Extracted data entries
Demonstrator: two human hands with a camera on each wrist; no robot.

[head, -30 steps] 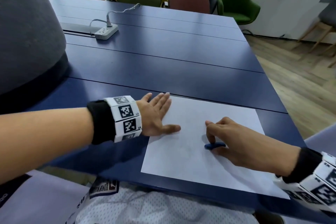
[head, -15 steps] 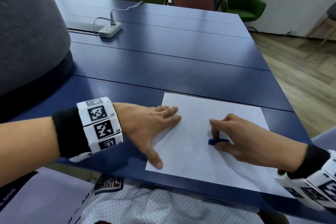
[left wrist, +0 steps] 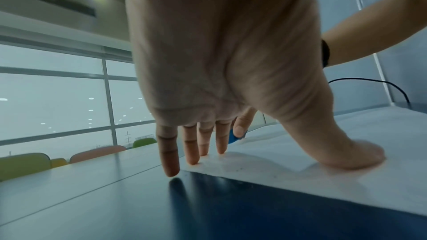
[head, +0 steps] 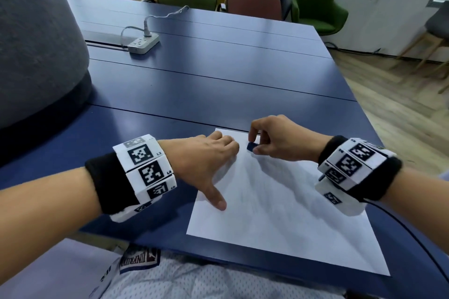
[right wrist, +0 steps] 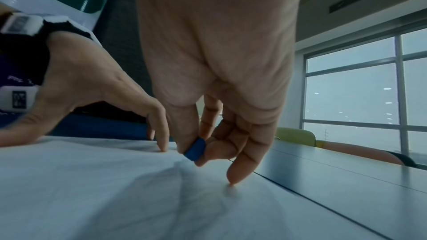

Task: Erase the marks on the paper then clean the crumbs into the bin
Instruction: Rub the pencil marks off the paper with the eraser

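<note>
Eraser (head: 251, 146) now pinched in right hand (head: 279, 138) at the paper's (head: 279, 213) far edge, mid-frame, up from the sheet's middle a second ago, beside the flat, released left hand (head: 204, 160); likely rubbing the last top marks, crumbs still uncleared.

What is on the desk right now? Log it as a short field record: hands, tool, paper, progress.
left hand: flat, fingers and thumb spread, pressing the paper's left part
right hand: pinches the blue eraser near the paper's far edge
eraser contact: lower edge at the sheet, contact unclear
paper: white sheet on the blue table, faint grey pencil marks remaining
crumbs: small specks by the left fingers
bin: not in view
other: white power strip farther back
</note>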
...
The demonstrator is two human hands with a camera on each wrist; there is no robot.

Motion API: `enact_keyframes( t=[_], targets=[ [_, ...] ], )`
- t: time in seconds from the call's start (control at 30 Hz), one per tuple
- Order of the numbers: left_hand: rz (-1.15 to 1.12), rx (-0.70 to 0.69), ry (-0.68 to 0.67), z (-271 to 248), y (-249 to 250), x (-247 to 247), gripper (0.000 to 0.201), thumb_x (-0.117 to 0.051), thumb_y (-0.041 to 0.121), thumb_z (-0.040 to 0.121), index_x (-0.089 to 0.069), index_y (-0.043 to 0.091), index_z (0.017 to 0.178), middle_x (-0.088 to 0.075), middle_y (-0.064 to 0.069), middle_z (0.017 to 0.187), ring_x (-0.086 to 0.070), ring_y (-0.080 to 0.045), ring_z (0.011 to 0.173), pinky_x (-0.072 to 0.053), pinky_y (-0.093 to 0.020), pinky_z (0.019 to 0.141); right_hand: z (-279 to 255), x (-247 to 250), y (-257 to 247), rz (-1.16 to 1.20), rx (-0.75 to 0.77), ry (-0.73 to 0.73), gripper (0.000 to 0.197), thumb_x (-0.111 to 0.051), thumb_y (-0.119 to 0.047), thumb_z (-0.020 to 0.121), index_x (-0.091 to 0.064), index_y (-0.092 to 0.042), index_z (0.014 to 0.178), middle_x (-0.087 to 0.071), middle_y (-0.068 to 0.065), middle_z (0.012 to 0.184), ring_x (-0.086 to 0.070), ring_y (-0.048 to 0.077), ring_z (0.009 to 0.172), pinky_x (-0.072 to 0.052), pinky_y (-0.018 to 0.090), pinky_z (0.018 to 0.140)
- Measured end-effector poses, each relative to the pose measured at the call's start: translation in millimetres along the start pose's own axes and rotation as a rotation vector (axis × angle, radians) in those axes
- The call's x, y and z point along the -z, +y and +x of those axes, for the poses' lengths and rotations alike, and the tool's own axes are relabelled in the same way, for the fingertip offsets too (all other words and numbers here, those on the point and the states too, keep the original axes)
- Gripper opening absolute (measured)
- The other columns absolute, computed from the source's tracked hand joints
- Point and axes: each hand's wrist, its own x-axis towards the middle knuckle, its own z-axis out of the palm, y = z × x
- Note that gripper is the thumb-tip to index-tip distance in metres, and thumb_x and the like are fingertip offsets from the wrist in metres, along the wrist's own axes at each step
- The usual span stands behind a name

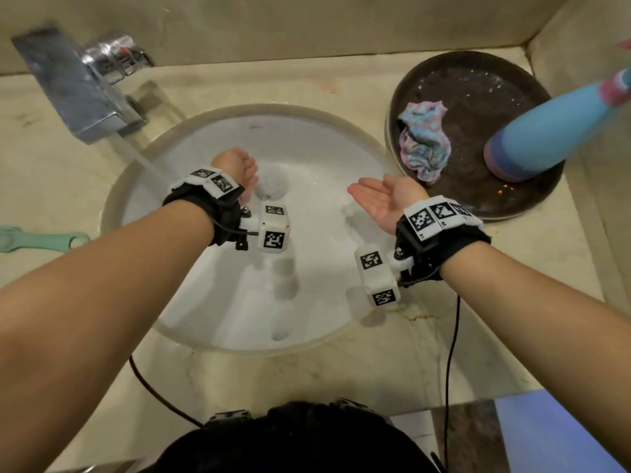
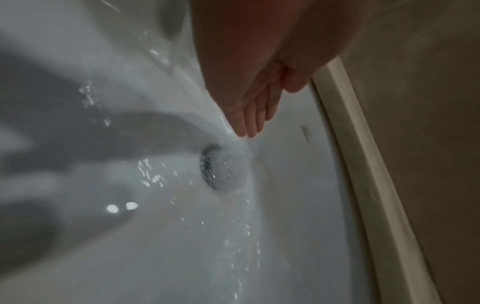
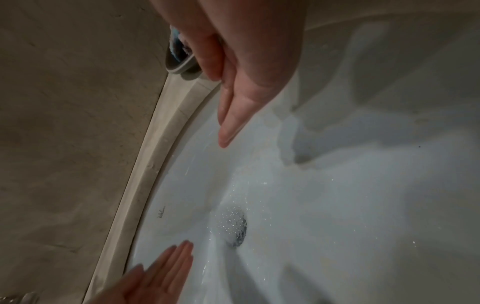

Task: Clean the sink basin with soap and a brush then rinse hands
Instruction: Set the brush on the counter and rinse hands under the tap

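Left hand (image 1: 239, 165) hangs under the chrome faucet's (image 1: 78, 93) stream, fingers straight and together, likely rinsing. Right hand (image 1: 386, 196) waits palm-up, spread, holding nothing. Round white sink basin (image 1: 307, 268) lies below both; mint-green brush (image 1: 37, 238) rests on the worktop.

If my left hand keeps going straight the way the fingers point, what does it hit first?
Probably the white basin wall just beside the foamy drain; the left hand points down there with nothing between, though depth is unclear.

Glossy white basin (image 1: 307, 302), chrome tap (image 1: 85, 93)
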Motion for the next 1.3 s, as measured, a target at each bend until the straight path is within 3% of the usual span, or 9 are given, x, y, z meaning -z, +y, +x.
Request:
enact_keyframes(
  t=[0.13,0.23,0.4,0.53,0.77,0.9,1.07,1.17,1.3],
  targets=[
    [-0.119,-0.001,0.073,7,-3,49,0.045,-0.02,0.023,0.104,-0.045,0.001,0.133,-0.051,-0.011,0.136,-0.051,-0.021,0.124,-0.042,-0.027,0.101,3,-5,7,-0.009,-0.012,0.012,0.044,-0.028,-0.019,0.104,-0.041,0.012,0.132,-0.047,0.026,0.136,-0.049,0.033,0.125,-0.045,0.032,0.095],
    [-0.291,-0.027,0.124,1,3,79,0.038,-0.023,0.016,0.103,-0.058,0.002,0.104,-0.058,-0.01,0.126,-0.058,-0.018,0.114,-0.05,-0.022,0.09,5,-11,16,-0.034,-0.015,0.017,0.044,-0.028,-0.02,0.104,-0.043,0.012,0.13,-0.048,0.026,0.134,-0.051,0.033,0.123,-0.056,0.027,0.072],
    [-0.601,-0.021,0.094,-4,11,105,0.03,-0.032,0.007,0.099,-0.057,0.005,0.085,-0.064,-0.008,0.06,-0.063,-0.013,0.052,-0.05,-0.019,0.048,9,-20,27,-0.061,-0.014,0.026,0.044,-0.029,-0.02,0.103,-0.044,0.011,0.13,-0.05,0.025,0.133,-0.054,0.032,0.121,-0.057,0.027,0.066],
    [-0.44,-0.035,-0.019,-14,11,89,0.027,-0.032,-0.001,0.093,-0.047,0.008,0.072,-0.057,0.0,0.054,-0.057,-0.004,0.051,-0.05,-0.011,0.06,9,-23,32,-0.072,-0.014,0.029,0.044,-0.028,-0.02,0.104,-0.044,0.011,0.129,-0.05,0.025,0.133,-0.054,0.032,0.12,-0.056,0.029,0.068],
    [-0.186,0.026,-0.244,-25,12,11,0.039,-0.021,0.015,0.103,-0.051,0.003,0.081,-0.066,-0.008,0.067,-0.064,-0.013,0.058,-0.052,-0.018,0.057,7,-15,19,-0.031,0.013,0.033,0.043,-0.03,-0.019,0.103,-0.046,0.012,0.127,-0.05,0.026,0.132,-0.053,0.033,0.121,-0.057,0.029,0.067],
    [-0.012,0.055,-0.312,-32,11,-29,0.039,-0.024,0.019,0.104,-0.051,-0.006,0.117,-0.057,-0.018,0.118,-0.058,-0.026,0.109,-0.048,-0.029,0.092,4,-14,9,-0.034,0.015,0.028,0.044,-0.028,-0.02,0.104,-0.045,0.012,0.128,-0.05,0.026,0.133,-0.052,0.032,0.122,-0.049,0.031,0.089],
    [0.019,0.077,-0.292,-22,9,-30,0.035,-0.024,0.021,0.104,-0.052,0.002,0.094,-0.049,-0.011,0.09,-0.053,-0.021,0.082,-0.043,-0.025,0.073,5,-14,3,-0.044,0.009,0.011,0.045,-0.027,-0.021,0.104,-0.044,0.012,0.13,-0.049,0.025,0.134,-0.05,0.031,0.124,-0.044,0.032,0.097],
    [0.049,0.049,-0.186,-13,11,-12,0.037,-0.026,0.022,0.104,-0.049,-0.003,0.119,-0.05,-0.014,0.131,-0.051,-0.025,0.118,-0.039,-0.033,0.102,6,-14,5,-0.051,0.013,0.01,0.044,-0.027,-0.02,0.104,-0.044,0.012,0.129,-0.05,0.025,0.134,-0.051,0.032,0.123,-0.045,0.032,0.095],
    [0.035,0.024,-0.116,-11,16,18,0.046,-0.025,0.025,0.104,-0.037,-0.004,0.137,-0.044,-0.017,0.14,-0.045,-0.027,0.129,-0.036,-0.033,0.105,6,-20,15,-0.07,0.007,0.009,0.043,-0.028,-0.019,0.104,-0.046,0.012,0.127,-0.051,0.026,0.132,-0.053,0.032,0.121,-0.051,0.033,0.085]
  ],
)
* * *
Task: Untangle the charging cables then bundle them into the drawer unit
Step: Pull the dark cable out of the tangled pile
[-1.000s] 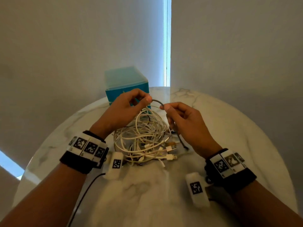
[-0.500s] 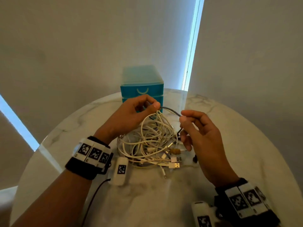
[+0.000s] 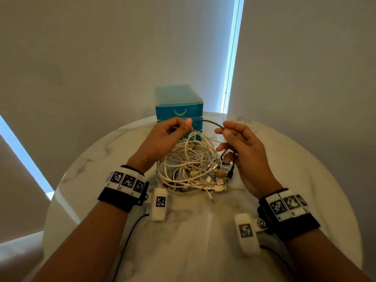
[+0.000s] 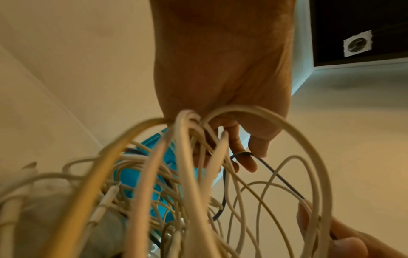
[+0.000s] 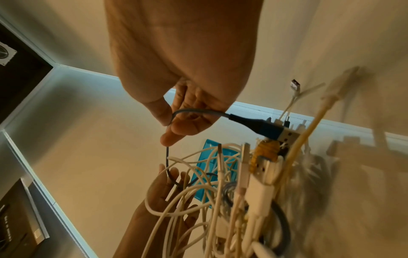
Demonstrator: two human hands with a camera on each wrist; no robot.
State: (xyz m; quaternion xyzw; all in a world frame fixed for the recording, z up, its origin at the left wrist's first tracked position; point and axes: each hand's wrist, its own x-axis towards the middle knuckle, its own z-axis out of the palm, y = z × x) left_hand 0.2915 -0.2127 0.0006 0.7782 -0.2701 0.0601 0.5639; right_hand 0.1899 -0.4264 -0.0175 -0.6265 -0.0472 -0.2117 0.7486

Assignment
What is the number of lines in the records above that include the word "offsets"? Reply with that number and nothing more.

Answer
2